For purposes of this discussion, the x-, y-, and z-axes are shown in several figures to aid in understanding the descriptions that follow. The x-, y-, and z-axes have been assigned as follows. The x-axis is perpendicular to the longitudinal axis of the vertebral column and perpendicular to the coronal/frontal plane (i.e., x-axis defines anterior vs. posterior relationships). The y-axis runs generally parallel to the vertebral column and perpendicular to the transverse plane (i.e., y-axis defines superior vs. inferior relationships). The z-axis is perpendicular to the longitudinal axis of the vertebral column and perpendicular to the median/midsagittal plane (i.e., z-axis defines the lateral right and left sides). The set of coordinate axes (x-, y-, and z-axes) are consistently maintained throughout although different views of vertebrae and the spinal column may be presented.

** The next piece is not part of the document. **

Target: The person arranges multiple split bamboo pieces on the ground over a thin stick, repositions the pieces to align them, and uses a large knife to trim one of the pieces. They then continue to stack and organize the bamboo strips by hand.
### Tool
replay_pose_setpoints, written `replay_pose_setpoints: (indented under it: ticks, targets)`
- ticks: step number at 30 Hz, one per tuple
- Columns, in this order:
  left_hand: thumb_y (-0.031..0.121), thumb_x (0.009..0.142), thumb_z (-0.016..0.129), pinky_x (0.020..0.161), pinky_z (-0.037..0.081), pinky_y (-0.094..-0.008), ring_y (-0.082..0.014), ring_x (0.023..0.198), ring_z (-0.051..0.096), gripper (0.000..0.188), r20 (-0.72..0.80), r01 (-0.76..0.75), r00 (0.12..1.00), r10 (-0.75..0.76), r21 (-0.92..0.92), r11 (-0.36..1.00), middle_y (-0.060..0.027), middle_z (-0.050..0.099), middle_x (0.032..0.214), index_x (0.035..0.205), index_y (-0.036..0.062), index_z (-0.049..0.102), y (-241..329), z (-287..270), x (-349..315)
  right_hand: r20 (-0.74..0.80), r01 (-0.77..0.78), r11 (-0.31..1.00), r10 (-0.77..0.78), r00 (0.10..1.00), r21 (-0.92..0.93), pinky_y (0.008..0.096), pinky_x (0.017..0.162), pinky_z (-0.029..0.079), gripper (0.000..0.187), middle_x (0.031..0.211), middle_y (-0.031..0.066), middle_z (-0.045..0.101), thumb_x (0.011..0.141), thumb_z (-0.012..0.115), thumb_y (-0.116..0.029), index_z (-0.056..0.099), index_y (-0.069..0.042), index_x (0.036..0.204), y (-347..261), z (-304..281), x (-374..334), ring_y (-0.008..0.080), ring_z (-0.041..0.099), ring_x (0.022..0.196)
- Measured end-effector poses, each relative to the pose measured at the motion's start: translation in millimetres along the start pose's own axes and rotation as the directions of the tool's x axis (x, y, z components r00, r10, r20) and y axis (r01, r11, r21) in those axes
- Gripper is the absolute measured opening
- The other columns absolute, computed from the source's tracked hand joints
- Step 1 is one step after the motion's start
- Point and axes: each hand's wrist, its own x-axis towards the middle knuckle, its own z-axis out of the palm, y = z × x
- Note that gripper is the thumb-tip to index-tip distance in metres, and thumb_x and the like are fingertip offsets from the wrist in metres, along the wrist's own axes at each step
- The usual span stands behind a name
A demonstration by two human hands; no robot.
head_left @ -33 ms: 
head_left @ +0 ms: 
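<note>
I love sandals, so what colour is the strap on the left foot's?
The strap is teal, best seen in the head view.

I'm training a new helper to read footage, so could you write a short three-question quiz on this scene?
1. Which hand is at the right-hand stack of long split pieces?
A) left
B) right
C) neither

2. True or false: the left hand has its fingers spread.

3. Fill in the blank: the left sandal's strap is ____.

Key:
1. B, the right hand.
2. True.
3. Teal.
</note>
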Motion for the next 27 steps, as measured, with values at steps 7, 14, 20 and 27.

It is to be understood that the median or midsagittal plane passes from the top to the bottom of the body and separates the left and the right sides of the body, and the spine, into substantially equal halves (e.g., two substantially equal lateral sides). Further, it is to be understood that the frontal/coronal plane essentially separates the body into the forward (anterior) half and the back (posterior) half, and is perpendicular to the median plane. Still further, it is to be understood that the transverse plane is perpendicular to both the median plane and coronal plane and is the plane which divides the body into an upper and a lower half.
Tissue excision device 100 comprises an elongate tissue capture member 110, an elongate tubular cutting member 140 that slidingly receives tissue capture member 110, and a handle 150 coupled to members 110, 140. Tissue capture member 110 and cutting member 140 slide axially relative to each other upon actuation of handle 150.
Handle 150 includes a base arm 151 and a lever arm 156 pivotally connected at a pivot joint 155 along their lengths. In this embodiment, lever arm 156 is pivotally connected to base arm 151 with a pin that passes through aligned bore in arms 151, 156. Thus, arms 151, 156 may be rotated relative to each other about pivot joint 155. During use of device 100, base arm 151 is held in the palm of the user's hand and lever arm 156 is grasped by the fingers of the users same hand.
Referring still to
Tissue capture recess 112 includes a distal shoulder 112 a, a proximal shoulder 112 b, and a lower surface 112 c extending therebetween. Distal shoulder 112 a is oriented at an angle μ relative to lower surface 112 c. In this embodiment, angle μ is between 0° and 90°, and more specifically about 60°. Orienting distal shoulder 112 a at an angle μ is between 0° and 90° offers the potential to improve the ability of tissue capture recess 112 to grasp and retain tissue extending into tissue capture recess 112. In other embodiments, the distal shoulder (e.g., distal shoulder 112 a) is oriented at an angle μ between 90° and 180°.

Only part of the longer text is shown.